Collars and Couplings Technical Tips and Frequently Asked Questions
Collars and Couplings FAQ
Q: What’s the standard finish of your shaft collars and couplings?
A: For steel set screw collars, the standard finish is zinc plating for inch and black oxide for metric. Our steel split collars and couplings are finished in black oxide as are rigid couplings. Black oxide provides a higher coefficient of friction than plated. That’s important because the wrong finish can dramatically reduce the holding power of a shaft collar or coupling. Some electroplated finishes can actually cause sudden failure by acting as a lubricant instead of adding friction. We can provide all shaft collars and couplings in plated finishes when you give us sufficient notice. Stainless steel shaft collars and shaft couplings come with a bright polished finish.
Q: Why do you use a relief cut in your single split collars?
A: The socket cap screw used in making split collars with up to a 1-1/2″ bore is 1/4″-20, which is too small to develop the required load for a shaft collar or coupling. The cut provides enough relief to clamp to the required load. Our metric collars between 3mm and 35mm have a relief cut for the same reason. Above 1 1/2″ (or 35mm), the 5/16″ (M8) cap screw used in the standard shaft collar is sufficient to provide the necessary load. So a standard split collar or coupling doesn’t need a relief in bore sizes greater than 1-1/2″ (35mm).
Q: To improve the holding power of a set screw collar, would you advise adding a second set screw?

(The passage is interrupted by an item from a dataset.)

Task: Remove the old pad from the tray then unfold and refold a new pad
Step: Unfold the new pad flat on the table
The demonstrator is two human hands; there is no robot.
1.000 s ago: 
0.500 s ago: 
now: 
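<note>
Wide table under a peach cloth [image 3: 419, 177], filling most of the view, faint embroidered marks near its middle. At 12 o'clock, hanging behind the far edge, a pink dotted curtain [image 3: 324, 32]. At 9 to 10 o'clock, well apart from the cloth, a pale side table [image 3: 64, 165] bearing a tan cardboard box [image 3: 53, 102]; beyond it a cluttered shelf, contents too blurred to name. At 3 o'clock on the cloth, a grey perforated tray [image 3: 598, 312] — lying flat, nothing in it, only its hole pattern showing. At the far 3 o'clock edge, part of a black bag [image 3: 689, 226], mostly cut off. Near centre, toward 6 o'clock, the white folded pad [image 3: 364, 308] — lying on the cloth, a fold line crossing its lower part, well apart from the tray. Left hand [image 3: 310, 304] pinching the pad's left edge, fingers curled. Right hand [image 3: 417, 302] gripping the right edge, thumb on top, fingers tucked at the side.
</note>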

A: No, a better solution is to substitute a clamp collar. A single or double split collar provides more than twice the axial load of a set screw collar, even when a second set screw is installed. Both a single and double split collar are held together with strong socket cap screws. Split collars work even on hardened shafts and thin-walled tubing, something a set screw collar may not do. Another advantage: clamp collars don’t mar shafts.
Q: Why is there a groove on one face of a split shaft collar?
A: The groove is cut at the same time the bore is drilled. It must be a uniform depth around the shaft collar circumference to indicate that the bore is at exact right angles to the face. This assures that the shaft collar fully engages the component it’s retaining.
Q: Do you manufacture special parts?
A: Yes, we manufacture made-to-print specials and typically quote within 48 hours.
Q: What’s the best way to install a split collar that’s susceptible to high side-to-side (axial) loads?
A: Remove any lubricant, dirt, or burrs where the shaft collar will be installed to ensure a tight, 360-degree clamping force.
Q: Do you offer split set collars?
A: There is no such product. Set collars, also called solid collars, are held onto the shaft with a single set screw that engages the shaft at right angles to the shaft collar. Split collars come in two styles, single split and double split. A single split is a one-piece collar with a slot cut into one side; a socket cap screw holds a single split, clamping it around the shaft. Double splits are two-piece collars that can be disassembled. They’re held together by two socket cap screws and can be taken apart for easier assembly. So please don’t ask for a split set shaft collar!